Legal Aid, the nonprofit group which represents those who can’t afford an attorney, has contested the use of the cameras since the new $230-million courthouse was opened in late September 2015.

“We think it’s a clear violation of the judge’s order, and we’re now asking the judge to order the cameras be physically removed,” said Colin White, of White & Case, the Manhattan-based firm also involved in the case. “That’s the only way we can be sure that meetings between attorneys and their clients are not being monitored and recorded.”

Christopher Pisciotta, senior attorney-in-charge of the Legal Aid Society on Staten Island, said defendants, must “be able to feel they can freely and openly tell their attorney anything,” especially before their arraignments when they first appear before a judge.

“Having a camera in the attorney-client interview room renders the right to counsel meaningless at a very critical moment,” said Pisciotta.
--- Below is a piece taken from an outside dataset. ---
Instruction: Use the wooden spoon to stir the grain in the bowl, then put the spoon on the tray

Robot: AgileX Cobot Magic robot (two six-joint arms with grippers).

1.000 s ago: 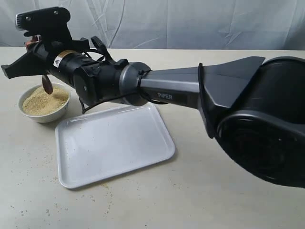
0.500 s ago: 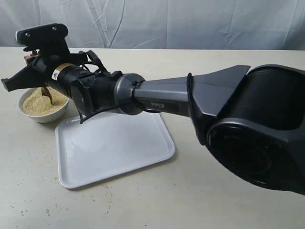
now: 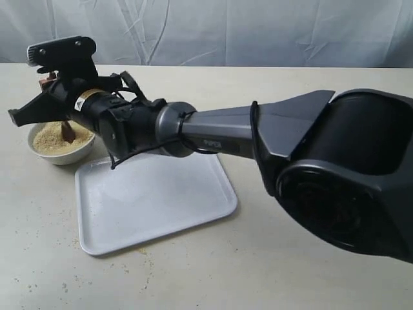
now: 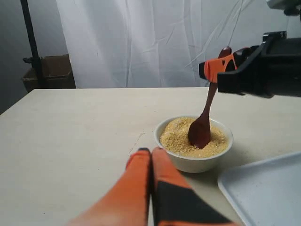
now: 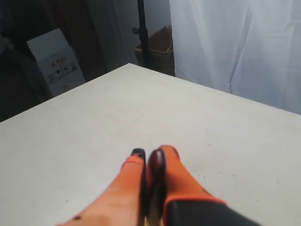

Lawyers say the initial arraignment interview is where criminal defendants first meet their attorneys and form the basis of the lawyer-client relationship.

That meeting allows lawyers to explore investigative leads, assess the client’s mental health and develop information to make a bail request.

Having those interactions recorded, even just visually, could impede open and frank discussions between defendants and attorneys, Legal Aid contends.

Attorneys fear discussions could be lip-read and used against clients. Video tape would also reveal body markings a client shows an attorney in confidence.

After the courthouse opened, Tina Luongo, attorney-in-charge of the criminal practice at Legal Aid, said she was told the cameras were recording video only and not audio. However, the cameras have an audio component, she said.

Luongo said then the Correction Department advised Legal Aid the cameras were installed for safety reasons, specifically to ensure that prisoners coming from the holding pens don’t hurt themselves inside the interview booths or drag another prisoner inside and hurt that person.

She also said Legal Aid had been given no proof showing the cameras were necessary. She noted that none of the interview rooms in other boroughs are equipped with cameras, nor are interview booths on Rikers Island.

Pisciotta estimated that 10,000 suspects have been arraigned since October 2015; however, it’s unclear how many of their interviews with lawyers were recorded.

According to Legal Aid’s court filing, the city, in January, moved to lift the injunction banning the cameras’ use.

The city later withdrew that motion, but disclosed on March 2 the cameras had been in use at various times since the October 2015 injunction, said Legal Aid.

Without providing specifics, the city said all four cameras had been recording for some period of time after Oct. 20, 2015, Legal Aid’s court papers said. One camera recorded from Nov. 20, 2015, to June 20, 2016, and possibly again thereafter.

The city maintains the recordings were “inadvertent,” and all cameras were turned off as of Feb. 17, say Legal Aid’s filing.

A city Law Department spokesman said the city “will review the motion and respond accordingly.”